26 Oktober 2012

Lilin

Saya mulai dengan A Thousand Candles Lighted-nya Endah And Rhesa. 

Pagi ini biasa. Tidak menyala-nyala. Matahari masih dengan gaya khasnya yang agak lambat merayap naik ke atap. Dia menggoda mata siapa saja yang memejam dengan segala alasan. 

Kicau burung juga masih seperti kemarin. Menyanyikan nada-nada sentimentil di sepenuh timeline. Kelas dimulai, atau dilanjutkan. Kelas linimasa. Guru dan murid sama-sama boleh bersuara. Sekedar iseng menggoreskan kapur setelah segelas teh panas pun silakan. Tapi jangan gaduh, masih terlalu pagi.
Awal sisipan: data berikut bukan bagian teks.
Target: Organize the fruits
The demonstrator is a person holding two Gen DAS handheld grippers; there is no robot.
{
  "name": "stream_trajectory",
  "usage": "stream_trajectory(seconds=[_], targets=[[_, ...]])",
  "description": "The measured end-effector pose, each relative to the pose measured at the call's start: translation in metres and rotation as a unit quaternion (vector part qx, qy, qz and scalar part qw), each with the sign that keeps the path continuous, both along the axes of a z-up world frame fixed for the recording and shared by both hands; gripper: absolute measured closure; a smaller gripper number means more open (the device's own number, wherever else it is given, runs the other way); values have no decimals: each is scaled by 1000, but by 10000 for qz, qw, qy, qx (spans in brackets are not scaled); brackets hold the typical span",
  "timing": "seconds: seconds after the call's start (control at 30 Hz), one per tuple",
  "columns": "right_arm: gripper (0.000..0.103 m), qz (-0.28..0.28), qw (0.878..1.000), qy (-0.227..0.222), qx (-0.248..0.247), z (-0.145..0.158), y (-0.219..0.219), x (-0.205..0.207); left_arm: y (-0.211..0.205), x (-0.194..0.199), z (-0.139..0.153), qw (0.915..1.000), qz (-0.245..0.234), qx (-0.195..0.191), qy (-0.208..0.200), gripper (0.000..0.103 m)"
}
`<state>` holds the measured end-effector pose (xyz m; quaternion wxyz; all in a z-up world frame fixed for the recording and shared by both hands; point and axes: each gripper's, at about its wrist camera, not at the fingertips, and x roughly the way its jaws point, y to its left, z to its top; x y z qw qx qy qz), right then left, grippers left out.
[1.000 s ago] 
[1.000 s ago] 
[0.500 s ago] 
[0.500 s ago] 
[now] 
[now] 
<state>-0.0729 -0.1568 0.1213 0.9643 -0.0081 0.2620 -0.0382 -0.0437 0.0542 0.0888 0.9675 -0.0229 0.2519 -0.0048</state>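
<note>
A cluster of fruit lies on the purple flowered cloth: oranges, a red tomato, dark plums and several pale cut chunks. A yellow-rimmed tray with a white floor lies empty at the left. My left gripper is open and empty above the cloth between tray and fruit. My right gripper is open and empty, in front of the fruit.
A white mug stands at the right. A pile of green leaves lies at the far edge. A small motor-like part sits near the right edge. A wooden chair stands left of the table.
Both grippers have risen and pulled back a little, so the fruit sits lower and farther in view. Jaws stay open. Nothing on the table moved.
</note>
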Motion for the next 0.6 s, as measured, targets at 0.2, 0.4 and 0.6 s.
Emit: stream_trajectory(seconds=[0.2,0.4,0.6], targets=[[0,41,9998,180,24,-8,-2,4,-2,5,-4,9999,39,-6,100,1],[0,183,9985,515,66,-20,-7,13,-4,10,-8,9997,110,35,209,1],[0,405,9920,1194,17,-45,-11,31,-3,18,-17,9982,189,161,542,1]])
Saya ingin menyapa sebatang lilin yang tak kunjung padam. Sebuah salam yang rasanya cukup untuk memompa gairah seharian. Lilin itu pernah dinyalakan di samping cangkir kopi dan tumpukan buku di meja kerja saya. Biasanya dia menemani melodi gitar saya sepanjang malam.

Pagi ini saya menemukannya habis meleleh di pintu jendela yang terbuka. Nampak optimis menyambut embun di penghujung Oktober. Sebentar lagi hujan, bisik saya. Hujan sungguhan. 
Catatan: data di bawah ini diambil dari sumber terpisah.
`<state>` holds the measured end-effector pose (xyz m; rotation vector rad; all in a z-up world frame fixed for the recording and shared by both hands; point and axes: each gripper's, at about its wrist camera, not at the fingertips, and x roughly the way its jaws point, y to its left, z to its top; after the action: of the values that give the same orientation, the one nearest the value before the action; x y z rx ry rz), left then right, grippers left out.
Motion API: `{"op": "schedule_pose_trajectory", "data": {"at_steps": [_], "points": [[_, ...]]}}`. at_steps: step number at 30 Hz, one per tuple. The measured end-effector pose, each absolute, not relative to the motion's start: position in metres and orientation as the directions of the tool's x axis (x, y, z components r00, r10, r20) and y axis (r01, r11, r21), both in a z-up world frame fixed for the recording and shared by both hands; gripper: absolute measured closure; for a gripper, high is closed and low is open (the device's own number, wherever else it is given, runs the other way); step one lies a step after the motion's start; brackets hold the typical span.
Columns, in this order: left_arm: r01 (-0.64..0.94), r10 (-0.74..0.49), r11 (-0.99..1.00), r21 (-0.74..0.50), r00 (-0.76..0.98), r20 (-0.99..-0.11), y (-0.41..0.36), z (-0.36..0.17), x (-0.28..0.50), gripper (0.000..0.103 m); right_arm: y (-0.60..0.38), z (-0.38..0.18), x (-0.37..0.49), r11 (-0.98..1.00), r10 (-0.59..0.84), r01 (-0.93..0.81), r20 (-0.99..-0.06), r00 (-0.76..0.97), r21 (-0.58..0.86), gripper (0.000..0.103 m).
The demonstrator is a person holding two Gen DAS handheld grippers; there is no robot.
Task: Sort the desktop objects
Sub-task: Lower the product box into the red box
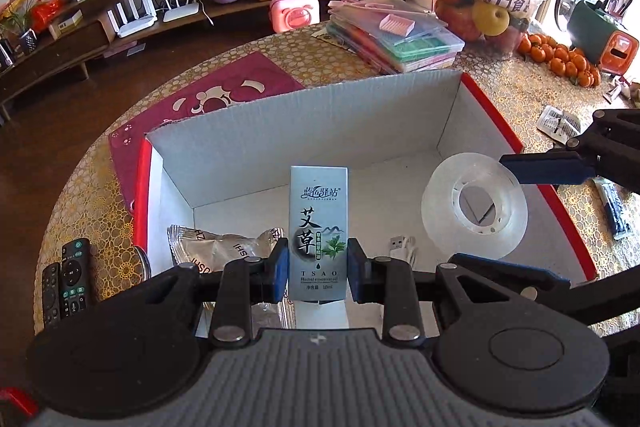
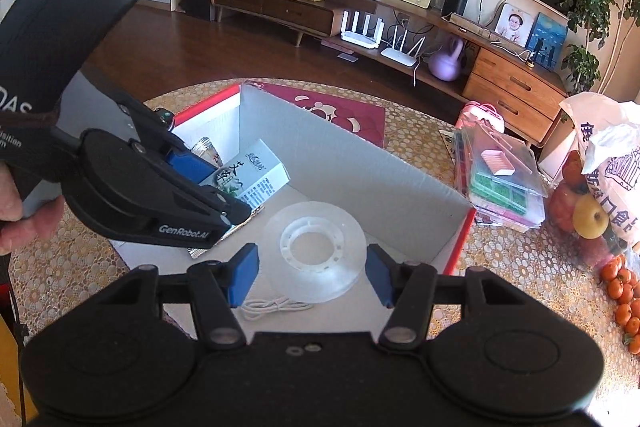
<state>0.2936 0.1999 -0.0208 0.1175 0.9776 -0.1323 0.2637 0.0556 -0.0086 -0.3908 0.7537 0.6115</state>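
Living room, round table with gold-patterned cloth (image 1: pixel 532 95). Left gripper (image 1: pixel 318 265) clamps a slim herbal oil carton (image 1: pixel 319 231), long axis upright, held over the open cardboard box (image 1: pixel 320 115). Right gripper (image 2: pixel 311 273) hangs wide open with nothing visibly pinched, the tape roll (image 2: pixel 316 251) between its fingers. Whether the roll is airborne or resting inside the box, cannot tell. Carton sits left of the roll; left gripper nearer the drop.
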Motion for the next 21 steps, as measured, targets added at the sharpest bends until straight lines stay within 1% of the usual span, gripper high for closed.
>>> {"op": "schedule_pose_trajectory", "data": {"at_steps": [2, 11, 21], "points": [[0.169, -0.048, 0.984, 0.054, 0.544, -0.838, 0.199, -0.025, 0.3, 0.075, 0.06, -0.012, 0.267, 0.758, 0.366, -0.642, -0.738, 0.566, -0.117, 0.045], [0.181, -0.053, 0.983, 0.045, 0.501, -0.864, 0.2, -0.044, 0.329, 0.075, 0.073, -0.035, 0.293, 0.771, 0.317, -0.627, -0.789, 0.527, -0.109, 0.045], [0.186, -0.064, 0.982, 0.021, 0.437, -0.897, 0.202, -0.062, 0.353, 0.075, 0.086, -0.052, 0.307, 0.755, 0.299, -0.651, -0.842, 0.45, -0.08, 0.046]]}}
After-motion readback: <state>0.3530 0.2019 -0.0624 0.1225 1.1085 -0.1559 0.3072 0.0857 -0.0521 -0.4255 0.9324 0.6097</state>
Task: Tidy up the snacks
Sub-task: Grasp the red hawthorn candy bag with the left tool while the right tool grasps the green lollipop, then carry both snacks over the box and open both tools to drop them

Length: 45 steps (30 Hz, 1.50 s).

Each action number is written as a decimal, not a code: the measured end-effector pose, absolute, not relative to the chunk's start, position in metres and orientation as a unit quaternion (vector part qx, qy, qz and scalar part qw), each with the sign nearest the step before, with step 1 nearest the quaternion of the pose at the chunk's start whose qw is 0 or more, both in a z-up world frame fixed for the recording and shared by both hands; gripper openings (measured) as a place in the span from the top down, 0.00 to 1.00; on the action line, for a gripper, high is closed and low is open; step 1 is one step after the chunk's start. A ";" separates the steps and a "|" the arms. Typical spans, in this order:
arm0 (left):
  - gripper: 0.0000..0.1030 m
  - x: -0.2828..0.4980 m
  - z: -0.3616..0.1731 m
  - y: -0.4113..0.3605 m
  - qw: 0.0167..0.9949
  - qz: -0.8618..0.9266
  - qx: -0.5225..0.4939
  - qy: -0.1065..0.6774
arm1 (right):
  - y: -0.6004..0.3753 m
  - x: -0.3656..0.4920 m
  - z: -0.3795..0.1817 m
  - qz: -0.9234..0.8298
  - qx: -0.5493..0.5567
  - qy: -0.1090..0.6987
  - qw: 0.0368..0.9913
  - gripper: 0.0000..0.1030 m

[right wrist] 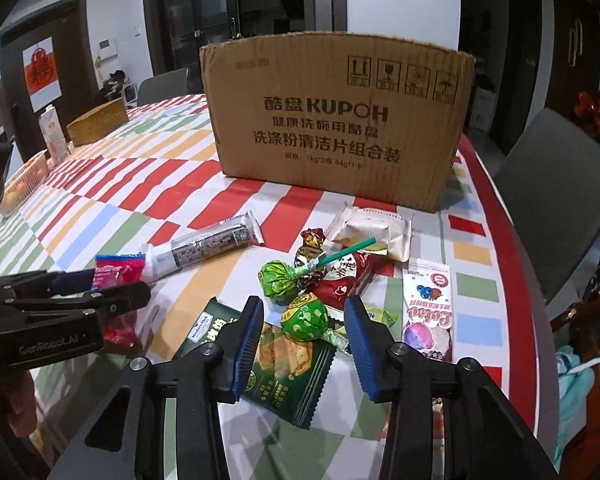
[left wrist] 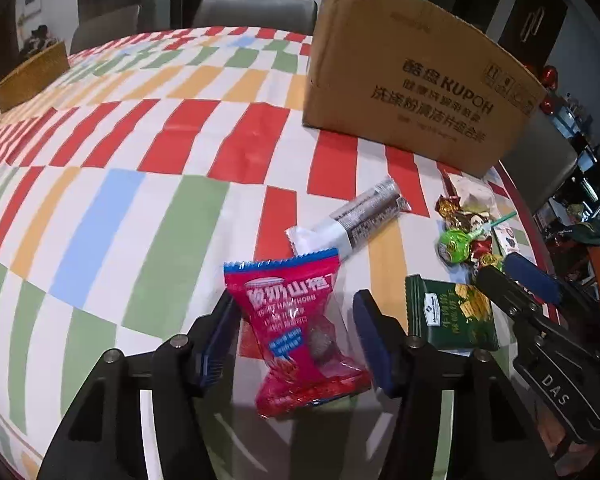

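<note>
Straddling the red hawthorn packet (left wrist: 300,332), the left gripper (left wrist: 296,340) stood jaws apart, pads not yet pressing, poised for a pinch! Over by the table's right edge, the right gripper (right wrist: 302,344) bracketed a green lollipop (right wrist: 304,318) on the dark green cracker pack (right wrist: 284,364), also unclamped. Behind waited the cardboard box (right wrist: 336,120), probably the destination. Underneath ran a striped tablecloth (left wrist: 140,160); grey chairs and dark doors ringed the room.
</note>
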<state>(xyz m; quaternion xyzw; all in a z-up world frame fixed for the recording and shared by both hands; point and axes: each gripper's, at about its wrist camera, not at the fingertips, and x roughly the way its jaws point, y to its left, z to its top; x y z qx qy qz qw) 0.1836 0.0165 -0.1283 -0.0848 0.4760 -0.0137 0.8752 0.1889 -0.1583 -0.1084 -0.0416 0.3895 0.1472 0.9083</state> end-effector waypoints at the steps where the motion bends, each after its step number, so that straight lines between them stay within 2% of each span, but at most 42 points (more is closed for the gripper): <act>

Saya ragu lilin ini padam. Dia menyala. Masih menyala. Cuma, cahayanya sudah dipindahkan ke tempat lain. Tempat yang ingin dia terangi dengan sinarnya yang hangat. Saya iri, tapi lega. Akhirnya segalanya berada pada tempat yang tepat.
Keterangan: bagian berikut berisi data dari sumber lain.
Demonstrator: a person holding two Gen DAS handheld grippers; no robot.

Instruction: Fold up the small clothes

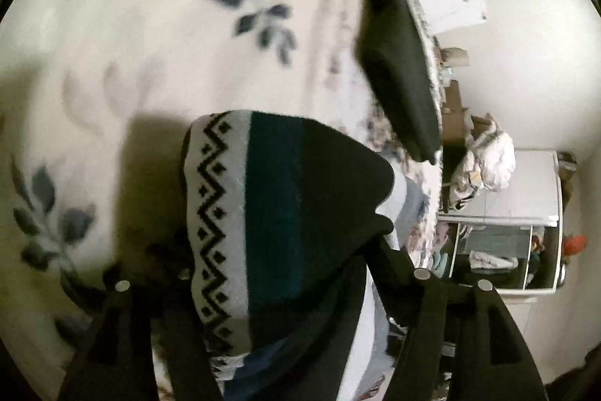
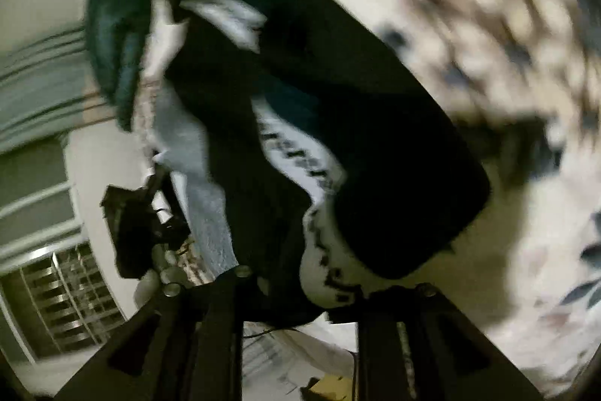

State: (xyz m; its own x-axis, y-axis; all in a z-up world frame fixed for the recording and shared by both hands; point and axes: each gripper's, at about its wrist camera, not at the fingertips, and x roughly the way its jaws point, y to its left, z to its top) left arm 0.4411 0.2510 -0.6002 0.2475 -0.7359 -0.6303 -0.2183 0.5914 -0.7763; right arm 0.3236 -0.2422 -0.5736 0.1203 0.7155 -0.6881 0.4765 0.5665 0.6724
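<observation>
A small knitted sweater (image 1: pixel 285 213), black and teal with a white zigzag band, hangs bunched over a white floral bedspread (image 1: pixel 150 44). My left gripper (image 1: pixel 278 292) is shut on its edge, which drapes between the fingers. A black sleeve (image 1: pixel 398 70) dangles to the right. In the right wrist view the same sweater (image 2: pixel 375 145) fills the middle, blurred. My right gripper (image 2: pixel 300 292) is shut on its white patterned hem. The other gripper (image 2: pixel 142 220) shows at the left, holding the far edge.
The floral bedspread (image 2: pixel 507 62) covers the bed. Beyond its edge stand a white shelf unit (image 1: pixel 526 213) with crumpled cloth (image 1: pixel 484 160) on top and cardboard boxes (image 1: pixel 458 115). A striped curtain (image 2: pixel 41 81) and a window grille (image 2: pixel 67 303) lie at the left.
</observation>
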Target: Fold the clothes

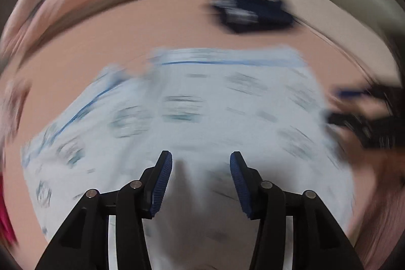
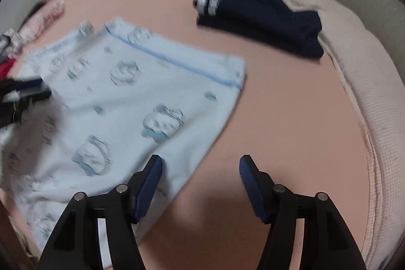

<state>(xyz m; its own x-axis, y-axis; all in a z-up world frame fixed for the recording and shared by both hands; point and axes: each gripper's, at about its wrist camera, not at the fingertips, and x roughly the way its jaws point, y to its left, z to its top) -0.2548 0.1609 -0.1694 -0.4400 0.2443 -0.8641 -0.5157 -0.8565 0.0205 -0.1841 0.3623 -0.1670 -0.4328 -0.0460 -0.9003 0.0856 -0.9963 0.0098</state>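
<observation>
The pale blue printed garment (image 2: 131,103) lies spread flat on my pink sheet (image 2: 278,118). My left gripper (image 1: 201,173) hangs over its cloth, jaws partly apart, pads pressing nothing that I can see through the blur. My right gripper (image 2: 201,184) stands open at the garment's near edge, holding nothing. A folded navy garment (image 2: 260,24) sits well apart, near the sheet's far edge.
</observation>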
Lima bulan yang lalu, saya yakin lilin ini takkan pernah habis. Saya salah, baru saja saya temukan lelehannya mengirim api yang dia nyalakan sekian lama ke ruang redup entah mana. Dia ditakdirkan menerangi siapa saja yang membutuhkan cahaya, batin saya. 

Saya pernah menawarkan bingkai yang akan menjaga nyala apinya dari apapun yang mungkin memadamkan cahaya hangat itu. Dia menolak. Belakangan saya mengerti; sinarilah sudut-sudut redup yang membutuhkanmu. 

Tak ada api yang dinyalakan sia-sia. Bahkan api neraka pun ditugaskan menerangi hidup manusia. Meski pada saatnya dia harus menghukum mereka yang membangkang. 

Saya tidak yakin apakah ini berhubungan dengan Hujan Bulan Juni-nya Sapardi Djoko Damono. Biarlah saya paksa. Karena Endah And Rhesa telah menyelesaikan lagunya. 

Selamat pagi! Masihkah nyanyianmu senyaring Juni?

Saya tulis buat Teteh Ades Mia Dewi Trisnawati.